• [Exercise data]
_ _ _ _ _ _ _
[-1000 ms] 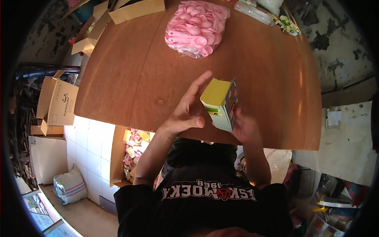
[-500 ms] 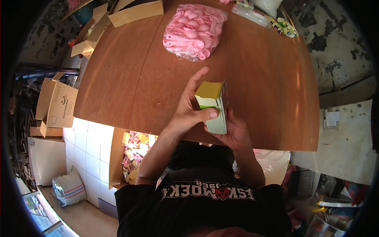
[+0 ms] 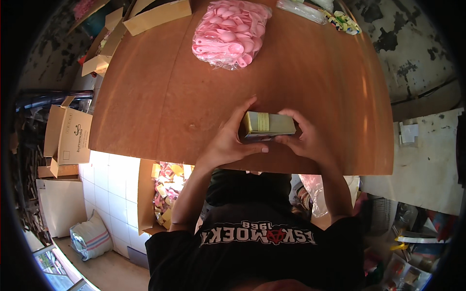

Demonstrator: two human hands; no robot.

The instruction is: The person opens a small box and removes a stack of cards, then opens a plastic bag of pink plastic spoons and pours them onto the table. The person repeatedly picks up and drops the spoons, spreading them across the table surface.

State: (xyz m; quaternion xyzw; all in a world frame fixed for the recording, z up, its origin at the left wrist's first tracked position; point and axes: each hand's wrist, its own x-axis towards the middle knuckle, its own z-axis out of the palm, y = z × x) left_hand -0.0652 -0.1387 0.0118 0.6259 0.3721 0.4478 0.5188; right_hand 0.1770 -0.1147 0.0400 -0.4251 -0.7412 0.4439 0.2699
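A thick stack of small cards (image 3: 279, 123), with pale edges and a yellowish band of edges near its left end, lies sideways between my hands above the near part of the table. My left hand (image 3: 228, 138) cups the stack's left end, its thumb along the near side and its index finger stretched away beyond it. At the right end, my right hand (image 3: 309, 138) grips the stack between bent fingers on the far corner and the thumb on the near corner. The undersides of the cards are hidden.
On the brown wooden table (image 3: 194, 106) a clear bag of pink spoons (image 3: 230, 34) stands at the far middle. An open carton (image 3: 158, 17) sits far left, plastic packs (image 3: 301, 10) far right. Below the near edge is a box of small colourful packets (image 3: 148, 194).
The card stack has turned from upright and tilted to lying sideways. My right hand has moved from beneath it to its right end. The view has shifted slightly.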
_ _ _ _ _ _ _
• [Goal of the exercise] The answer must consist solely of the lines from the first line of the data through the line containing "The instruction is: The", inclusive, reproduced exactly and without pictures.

• [Answer for the task]
[-1000 ms] 
[-500 ms] 
[+0 ms] 

Demonstrator: two human hands; no robot.

The instruction is: The person opens a small box and removes a stack of cards, then opens a plastic bag of pink plastic spoons and pours them onto the table. The person repeatedly picks up and drops the spoons, spreading them across the table surface.

No further output is needed for this exercise.